Optimizer's Incorrect Estimation (Stale Statistics): The PostgreSQL optimizer uses table and index statistics to create query plans. If the data distribution has changed significantly and the statistics are not up-to-date (i.e., the ANALYZE operation has not run for a long time), the optimizer might choose an incorrect plan and avoid using an index. Running the command ANALYZE TABLE table_name; usually resolves this issue.
Very Small Tables: For very small tables (generally under a few thousand rows), the database might find it faster to perform a sequential scan than to use an index. The cost of reading the index and then going to the main table might be higher than reading the entire table from start to finish. This is an "it is what it is" situation; obsessing over indexes for small tables is usually unnecessary.

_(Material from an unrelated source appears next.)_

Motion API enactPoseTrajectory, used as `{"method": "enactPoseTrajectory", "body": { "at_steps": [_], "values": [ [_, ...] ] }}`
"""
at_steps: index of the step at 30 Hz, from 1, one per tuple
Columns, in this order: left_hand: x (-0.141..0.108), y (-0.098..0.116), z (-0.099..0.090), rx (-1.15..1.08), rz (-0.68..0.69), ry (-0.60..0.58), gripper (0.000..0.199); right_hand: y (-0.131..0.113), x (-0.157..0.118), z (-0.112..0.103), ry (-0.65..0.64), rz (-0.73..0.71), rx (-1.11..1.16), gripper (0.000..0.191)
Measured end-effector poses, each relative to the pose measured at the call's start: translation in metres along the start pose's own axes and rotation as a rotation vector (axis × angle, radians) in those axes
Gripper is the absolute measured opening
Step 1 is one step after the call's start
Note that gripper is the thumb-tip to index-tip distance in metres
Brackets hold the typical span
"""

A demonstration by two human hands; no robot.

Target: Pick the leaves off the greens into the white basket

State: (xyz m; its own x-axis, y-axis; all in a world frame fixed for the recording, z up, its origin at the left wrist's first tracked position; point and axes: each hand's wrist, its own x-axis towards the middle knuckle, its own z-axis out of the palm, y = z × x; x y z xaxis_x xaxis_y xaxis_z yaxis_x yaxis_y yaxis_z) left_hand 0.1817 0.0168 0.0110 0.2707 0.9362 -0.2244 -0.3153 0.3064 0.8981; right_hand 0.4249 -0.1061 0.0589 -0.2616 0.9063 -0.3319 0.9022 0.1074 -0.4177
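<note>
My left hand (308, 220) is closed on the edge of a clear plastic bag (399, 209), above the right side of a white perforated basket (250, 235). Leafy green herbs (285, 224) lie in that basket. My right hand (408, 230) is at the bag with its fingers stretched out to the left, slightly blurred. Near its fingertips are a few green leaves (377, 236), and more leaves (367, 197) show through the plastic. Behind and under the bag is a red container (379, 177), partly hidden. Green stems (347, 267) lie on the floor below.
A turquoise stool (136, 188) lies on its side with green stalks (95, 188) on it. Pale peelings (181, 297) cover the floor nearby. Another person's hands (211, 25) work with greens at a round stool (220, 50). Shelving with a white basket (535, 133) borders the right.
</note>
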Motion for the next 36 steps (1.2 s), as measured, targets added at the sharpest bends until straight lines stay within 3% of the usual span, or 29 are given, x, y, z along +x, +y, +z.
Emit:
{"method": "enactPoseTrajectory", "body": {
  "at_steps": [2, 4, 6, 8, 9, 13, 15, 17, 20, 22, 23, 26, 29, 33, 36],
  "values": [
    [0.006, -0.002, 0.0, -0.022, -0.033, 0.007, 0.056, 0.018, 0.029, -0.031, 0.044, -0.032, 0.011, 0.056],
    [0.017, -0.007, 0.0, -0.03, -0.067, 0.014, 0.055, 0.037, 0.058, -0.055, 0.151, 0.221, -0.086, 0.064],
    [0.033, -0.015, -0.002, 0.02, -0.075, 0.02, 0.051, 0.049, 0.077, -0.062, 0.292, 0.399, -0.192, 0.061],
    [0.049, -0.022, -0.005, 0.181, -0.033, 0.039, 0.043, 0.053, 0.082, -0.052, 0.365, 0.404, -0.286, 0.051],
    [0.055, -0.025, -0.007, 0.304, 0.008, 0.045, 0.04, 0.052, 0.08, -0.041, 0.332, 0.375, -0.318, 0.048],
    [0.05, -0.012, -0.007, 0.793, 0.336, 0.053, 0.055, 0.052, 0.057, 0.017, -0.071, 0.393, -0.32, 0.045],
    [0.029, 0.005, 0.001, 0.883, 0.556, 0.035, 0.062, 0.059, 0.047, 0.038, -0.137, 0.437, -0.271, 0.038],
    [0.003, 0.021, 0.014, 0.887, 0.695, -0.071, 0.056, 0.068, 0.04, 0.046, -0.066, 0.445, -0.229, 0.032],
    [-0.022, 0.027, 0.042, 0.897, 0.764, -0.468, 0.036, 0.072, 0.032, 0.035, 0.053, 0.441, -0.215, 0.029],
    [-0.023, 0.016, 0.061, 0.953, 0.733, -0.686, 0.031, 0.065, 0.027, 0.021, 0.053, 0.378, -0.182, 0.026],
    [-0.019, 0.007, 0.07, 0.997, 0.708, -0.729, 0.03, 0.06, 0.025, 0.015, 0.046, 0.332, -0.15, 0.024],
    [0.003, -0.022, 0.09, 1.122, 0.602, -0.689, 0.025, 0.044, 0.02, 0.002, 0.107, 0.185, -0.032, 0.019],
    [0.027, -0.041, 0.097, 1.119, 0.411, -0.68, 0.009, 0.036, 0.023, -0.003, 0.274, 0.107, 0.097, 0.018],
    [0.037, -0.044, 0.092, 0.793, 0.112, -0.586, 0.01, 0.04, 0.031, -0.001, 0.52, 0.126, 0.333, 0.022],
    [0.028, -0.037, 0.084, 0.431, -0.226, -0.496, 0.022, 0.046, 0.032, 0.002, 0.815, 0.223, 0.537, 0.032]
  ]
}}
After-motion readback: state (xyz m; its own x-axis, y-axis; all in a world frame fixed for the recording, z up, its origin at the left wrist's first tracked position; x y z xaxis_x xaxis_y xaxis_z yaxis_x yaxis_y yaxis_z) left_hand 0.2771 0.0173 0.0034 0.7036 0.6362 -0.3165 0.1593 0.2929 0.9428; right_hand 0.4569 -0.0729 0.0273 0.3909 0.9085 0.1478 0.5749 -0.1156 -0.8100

Complex Conditions and ORM Traps: Sometimes ORMs (Object-Relational Mappers) can generate complex and inefficient queries. Conditions combined with the OR operator might not be able to use multiple indexes simultaneously and can lead to a sequential scan. In such cases, it might be necessary to optimize the query manually or break it down using UNION ALL. The N+1 query problem, in particular, is a trap that ORMs frequently fall into, and while it doesn't directly affect the query plan, it results in a large number of small, expensive queries being executed. I discussed this in detail in my previous post [Related: ORM Traps and Solutions].

🔥 Caution: EXPLAIN ANALYZE Results

Seeing Bitmap Heap Scan in EXPLAIN ANALYZE output indicates that an index was used, but the main table still had to be accessed to retrieve the data.